In 2013–14, the Raghunathpur II CD block had 99 primary schools with 9,098 students, nine middle schools with 1,115 students, four high schools with 2,084 students and nine higher secondary schools with 6,330 students. Raghunathpur II CD Block had one general college with 719 students and 261 institutions with 7,583 students for special and non-formal education. Raghunathpur (municipal town, outside the CD Block) had one general college with 3,140 students.

According to the 2011 census, in Raghunathpur II CD block, amongst the 90 inhabited villages, nine villages did not have a school, 17 villages had two or more primary schools, 18 villages had at least one primary and one middle school and eight villages had at least one middle and one secondary school.

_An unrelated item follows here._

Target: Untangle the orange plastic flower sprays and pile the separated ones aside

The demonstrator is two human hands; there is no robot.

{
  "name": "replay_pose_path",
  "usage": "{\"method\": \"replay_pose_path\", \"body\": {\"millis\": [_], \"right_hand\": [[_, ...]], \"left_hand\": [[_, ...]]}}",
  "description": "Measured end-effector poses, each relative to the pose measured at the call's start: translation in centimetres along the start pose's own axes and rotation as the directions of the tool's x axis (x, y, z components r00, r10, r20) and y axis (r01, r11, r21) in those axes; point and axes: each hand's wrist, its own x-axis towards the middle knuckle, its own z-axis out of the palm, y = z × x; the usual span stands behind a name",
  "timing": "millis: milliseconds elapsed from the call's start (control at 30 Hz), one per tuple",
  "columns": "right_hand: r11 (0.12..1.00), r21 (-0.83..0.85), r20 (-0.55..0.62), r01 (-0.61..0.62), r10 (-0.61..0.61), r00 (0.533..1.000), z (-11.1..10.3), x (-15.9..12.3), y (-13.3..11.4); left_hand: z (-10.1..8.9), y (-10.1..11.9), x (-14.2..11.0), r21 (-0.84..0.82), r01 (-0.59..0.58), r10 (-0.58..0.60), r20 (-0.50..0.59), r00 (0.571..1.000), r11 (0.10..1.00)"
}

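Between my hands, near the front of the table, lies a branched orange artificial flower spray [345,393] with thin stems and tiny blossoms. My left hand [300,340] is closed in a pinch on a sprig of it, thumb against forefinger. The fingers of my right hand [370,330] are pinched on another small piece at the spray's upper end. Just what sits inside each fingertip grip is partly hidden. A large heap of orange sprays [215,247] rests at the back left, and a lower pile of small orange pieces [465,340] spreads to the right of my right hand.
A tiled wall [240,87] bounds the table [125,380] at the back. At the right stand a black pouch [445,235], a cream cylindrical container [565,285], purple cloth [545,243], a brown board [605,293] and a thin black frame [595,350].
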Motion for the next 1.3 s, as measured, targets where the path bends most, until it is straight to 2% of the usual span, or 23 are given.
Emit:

Santaldih College was established in 2008 at Usir, PO Chatarmahul.

==Healthcare==
In 2014, the Raghunathpur II CD block had one block primary health centre and two primary health centres, with total 44 beds and five doctors. 7,344 patients were treated indoors and 116,687 patients were treated outdoors in the health centres and subcentres of the CD Block.

Banda (Cheliyama) Rural Hospital, with 30 beds at Cheliyama, is the major government medical facility in the Raghunathpur II CD block. There are primary health centres at Bogra (with 10 beds) and Nildih (with four beds). Santaldih Thermal Hospital at Santaldih functions with 10 beds.